▸ Requirement
Every line below between the one holding "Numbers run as" and the one holding "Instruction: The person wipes", inclusive, should be copied exactly, and no other line.

▸ Extracted material
--- --- ---

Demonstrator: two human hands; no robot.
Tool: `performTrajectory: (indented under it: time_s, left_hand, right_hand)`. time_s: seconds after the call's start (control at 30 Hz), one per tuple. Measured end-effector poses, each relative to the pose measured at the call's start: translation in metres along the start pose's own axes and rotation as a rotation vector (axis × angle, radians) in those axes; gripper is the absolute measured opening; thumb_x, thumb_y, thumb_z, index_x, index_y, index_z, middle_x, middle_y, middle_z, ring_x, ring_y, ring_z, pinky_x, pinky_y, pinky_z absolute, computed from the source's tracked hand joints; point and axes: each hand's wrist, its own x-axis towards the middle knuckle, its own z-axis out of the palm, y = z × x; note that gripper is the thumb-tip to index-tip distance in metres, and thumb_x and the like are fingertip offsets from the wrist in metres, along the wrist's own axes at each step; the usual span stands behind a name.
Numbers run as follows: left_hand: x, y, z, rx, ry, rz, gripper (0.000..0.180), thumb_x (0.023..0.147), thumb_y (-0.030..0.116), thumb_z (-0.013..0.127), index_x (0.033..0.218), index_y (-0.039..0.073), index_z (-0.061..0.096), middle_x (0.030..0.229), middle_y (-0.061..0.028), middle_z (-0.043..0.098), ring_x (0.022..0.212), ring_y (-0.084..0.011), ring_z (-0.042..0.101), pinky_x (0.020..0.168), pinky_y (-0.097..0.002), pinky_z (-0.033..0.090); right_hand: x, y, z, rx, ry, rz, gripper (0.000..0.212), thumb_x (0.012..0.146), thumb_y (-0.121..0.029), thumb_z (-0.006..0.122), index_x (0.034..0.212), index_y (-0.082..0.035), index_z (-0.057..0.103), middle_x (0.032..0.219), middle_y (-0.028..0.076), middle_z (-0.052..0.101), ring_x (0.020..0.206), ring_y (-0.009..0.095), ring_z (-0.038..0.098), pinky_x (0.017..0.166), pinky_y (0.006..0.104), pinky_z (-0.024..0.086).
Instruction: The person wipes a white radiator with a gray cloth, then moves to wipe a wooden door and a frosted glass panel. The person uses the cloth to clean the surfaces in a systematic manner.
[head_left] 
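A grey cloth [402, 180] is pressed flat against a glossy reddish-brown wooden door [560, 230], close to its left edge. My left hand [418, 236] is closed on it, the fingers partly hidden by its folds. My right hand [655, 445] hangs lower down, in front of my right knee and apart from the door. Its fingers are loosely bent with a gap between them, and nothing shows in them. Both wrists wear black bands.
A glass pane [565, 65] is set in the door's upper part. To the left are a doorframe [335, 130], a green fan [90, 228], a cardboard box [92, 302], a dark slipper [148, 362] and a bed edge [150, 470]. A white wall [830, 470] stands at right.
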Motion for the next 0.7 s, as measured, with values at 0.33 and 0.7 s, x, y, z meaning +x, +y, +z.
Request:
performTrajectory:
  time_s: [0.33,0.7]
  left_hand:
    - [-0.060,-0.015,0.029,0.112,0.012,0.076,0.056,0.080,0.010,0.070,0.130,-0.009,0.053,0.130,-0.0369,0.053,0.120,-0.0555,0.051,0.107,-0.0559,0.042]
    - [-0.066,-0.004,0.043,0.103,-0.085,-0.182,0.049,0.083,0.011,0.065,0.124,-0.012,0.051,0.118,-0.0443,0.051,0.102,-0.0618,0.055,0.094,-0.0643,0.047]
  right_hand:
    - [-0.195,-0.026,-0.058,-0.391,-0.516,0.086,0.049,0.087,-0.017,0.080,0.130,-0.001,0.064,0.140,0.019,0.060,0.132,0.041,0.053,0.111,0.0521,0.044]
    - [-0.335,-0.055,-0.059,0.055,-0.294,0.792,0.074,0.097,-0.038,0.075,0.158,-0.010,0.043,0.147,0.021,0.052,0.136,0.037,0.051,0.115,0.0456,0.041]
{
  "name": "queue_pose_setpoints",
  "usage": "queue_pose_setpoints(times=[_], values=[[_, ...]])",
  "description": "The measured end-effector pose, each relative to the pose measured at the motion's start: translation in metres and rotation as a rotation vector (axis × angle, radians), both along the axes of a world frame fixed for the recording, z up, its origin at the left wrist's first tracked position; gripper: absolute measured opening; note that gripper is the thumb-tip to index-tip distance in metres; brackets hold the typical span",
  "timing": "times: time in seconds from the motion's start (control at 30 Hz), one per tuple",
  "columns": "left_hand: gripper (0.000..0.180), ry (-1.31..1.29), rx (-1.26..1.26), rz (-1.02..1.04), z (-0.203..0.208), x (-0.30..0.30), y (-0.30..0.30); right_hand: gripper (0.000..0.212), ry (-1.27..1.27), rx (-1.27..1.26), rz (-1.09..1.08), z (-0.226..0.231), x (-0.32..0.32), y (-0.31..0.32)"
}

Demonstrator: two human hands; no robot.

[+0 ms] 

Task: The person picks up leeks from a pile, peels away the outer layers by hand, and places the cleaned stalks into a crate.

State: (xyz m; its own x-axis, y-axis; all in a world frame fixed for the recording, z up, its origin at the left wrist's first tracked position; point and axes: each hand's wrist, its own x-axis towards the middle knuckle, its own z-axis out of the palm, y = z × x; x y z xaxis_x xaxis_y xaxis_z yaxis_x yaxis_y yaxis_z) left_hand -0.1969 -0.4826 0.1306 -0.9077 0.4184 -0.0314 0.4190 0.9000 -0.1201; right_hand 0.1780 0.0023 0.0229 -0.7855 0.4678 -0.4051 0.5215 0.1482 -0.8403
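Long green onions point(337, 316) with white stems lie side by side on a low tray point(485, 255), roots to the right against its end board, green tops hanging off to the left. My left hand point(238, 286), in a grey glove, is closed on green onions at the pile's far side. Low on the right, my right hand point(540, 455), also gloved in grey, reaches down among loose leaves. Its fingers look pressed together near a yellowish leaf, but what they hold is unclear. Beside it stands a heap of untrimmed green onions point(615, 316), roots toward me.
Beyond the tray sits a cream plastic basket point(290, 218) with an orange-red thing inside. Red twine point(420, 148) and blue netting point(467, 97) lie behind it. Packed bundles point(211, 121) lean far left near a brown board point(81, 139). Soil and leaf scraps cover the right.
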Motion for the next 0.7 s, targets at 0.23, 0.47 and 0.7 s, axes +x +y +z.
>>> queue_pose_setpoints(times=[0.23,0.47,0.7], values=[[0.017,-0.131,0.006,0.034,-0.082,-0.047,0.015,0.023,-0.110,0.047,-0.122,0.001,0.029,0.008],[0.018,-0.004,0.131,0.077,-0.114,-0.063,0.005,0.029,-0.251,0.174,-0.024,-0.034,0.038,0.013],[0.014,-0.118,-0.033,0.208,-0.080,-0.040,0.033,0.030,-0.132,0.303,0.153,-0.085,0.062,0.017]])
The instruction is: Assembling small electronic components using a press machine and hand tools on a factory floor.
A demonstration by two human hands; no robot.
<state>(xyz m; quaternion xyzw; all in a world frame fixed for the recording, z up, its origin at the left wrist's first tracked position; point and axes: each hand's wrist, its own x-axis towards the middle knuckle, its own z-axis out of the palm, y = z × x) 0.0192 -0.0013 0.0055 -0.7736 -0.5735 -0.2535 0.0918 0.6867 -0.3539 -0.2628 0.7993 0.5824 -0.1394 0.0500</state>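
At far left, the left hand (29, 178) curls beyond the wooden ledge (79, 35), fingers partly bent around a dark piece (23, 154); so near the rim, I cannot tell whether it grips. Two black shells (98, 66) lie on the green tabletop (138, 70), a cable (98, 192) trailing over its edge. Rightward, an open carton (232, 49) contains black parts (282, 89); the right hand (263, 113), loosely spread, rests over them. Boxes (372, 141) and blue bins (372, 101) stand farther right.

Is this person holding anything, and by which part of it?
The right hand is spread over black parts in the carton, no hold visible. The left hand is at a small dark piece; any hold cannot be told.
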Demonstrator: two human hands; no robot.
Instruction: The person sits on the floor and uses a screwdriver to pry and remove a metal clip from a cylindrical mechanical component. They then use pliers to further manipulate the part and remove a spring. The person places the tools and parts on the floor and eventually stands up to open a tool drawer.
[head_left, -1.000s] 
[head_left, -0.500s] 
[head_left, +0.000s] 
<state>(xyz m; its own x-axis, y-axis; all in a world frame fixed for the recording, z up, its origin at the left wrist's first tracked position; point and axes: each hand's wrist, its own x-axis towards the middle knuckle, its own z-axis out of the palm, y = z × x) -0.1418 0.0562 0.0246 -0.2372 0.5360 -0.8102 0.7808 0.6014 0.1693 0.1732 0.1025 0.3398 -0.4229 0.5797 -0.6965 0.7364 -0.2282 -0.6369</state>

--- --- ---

▸ Exercise output
Numbers run as follows: left_hand: x, y, z, rx, ry, rz, gripper (0.000..0.180), thumb_x (0.023..0.147), thumb_y (-0.030..0.116), thumb_z (-0.013..0.127), index_x (0.033..0.218), index_y (-0.039..0.073), index_z (-0.061..0.096), middle_x (0.030..0.229), middle_y (-0.061..0.028), middle_z (-0.043..0.098), ring_x (0.022..0.212), ring_y (-0.084..0.011), ring_z (-0.042..0.101), pinky_x (0.020..0.168), pinky_y (-0.097..0.002), pinky_z (-0.033..0.090); right_hand: x, y, z, rx, ry, rz, gripper (0.000..0.212), thumb_x (0.012..0.146), thumb_y (-0.121..0.029), thumb_z (-0.006..0.122), index_x (0.034..0.212), index_y (-0.082..0.035), index_z (-0.057..0.103), middle_x (0.032..0.219), middle_y (-0.028..0.076), middle_z (-0.052..0.101), ring_x (0.020..0.206), ring_y (-0.009..0.095), ring_z (-0.038..0.098), pinky_x (0.017..0.166), pinky_y (0.006..0.104), pinky_z (-0.024..0.086).
Instruction: The person wipes a white radiator with a gray cloth, then moves to wipe a wooden door and a frosted glass panel. The person uses the cloth to clean the surfaces in a systematic manner.

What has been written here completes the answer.